Wednesday, August 27, 2008

Tonight I Walked Through The Empty Streets

Five years ago I attended my first class at Wheaton College. Baffling. I figured out that since then, I have had over 150 million heartbeats. Amazing. What did I do with so many heartbeats? Some I slept through while others occurred while hurting people. Some happened while I was telling a friend I loved him and others while I was cursing a stranger under my breath. Even in the constant change that is life on earth, my breath and heart were sustained. God, time and again, proved his mercy and love by providing the blood that allowed me to fail as well as get it right every now and then. His goodness remains ever with me and the joy of his world continually at hand. I so rarely, however, stop to soak in the glories of the day or the emensity of his splendor. His love endures. Always.
I walked through the streets of Wheaton tonight remembering. I remembered what happened here, what happened there. Each memory seems so distant but still so near. In each instance the person I was then seems so unlikely. I don't know how I survived some of the days in the last five years. I don't know where the time has gone and how it has ended up here. I remember how painful and joyful the last half-decade has been. In that time, so many friendships evolved, some disintegrated. How is it possible that so much can change so seemingly quickly? How is the person that arrived in Wheaton in 2003 the same person who stands before you now in 2008, only not the same as before. The same, but different. The events that have happened in the time from being eighteen to twenty-three must be enough to fill several books, but why is it that I can't find any words to give the time? And why am I so afraid of forgetting? Or am I afraid of being forgotten?
But still, while everything is tumultuous and finite people are forgetful, walking barefoot down Main Street brings to mind the unchanging and eternal God in whose memory I will live forever. Like the thief on the cross, I cry to him, "Remember me, O Lord, in thy Kingdom." My one hope is to hear the same words he uttered to the man on his right. And sometimes, when it's especially quiet and I listen especially hard, I can almost hear his breath. I can almost hear his voice. He exhales through me, looking at the clouds, and, gladly, I shout "Yes! Yes! Yes!"

Wednesday, August 6, 2008

And Now, A Poem

"As We See" by Scott Cairns

The transfiguration of our Lord - that is, the radiance in which he was bathed at the pinnacle of Mount Tabor - did not manifest a change in Him, but a change in those who saw Him.
- Issac the Least


Suppose the Holy One Whose Face We Seek
is not so much invisible as we
are ill equipped to apprehend His grave
proximity. Suppose our fixed attention
serves mostly to make evident the gap
dividing what is seen and what is here.

The Book there on the stand proves arduous
to open, entombed as it is in layers
of accretion, layers of gloss applied
to varied purposes, hardly any of them
laudable, so many, guarded ploys
to keep the terms quite sitll, predictable.

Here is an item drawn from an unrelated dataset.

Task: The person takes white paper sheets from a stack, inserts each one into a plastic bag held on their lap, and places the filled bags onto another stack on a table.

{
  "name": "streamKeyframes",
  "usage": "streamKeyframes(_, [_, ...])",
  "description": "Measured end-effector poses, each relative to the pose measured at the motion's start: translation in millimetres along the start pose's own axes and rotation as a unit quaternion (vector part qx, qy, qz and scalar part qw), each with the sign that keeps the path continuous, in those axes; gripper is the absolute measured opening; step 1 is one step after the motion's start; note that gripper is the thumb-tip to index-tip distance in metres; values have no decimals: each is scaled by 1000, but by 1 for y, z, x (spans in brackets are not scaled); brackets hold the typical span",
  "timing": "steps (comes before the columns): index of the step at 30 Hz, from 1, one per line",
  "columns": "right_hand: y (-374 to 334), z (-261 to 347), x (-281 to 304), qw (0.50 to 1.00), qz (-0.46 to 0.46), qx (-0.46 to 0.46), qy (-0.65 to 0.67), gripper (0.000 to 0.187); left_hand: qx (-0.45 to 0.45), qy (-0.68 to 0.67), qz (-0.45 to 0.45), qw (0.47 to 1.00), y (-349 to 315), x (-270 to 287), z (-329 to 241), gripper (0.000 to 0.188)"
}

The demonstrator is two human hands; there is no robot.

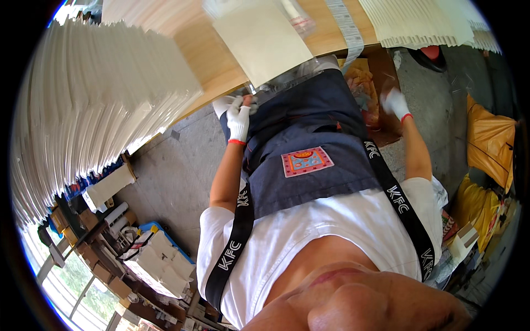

Which is why I'm drawn to - why I love - the way
the rabbis teach. I love the way they read -
opening The Book with reverence for what
they've found before, joy for what lies waiting.
I love the Word's ability to rise again
from chronic homiletic burial.

Say the One is not so hidden as we
are kept by our own conjuncture blinking,
puzzled, leaning in without result. Let's say
the meek, the poor, the merciful all
suspect His hand despite the evidence.
As for those rarest folk, the pure in heart?
Intent on what they touch, they see Him now.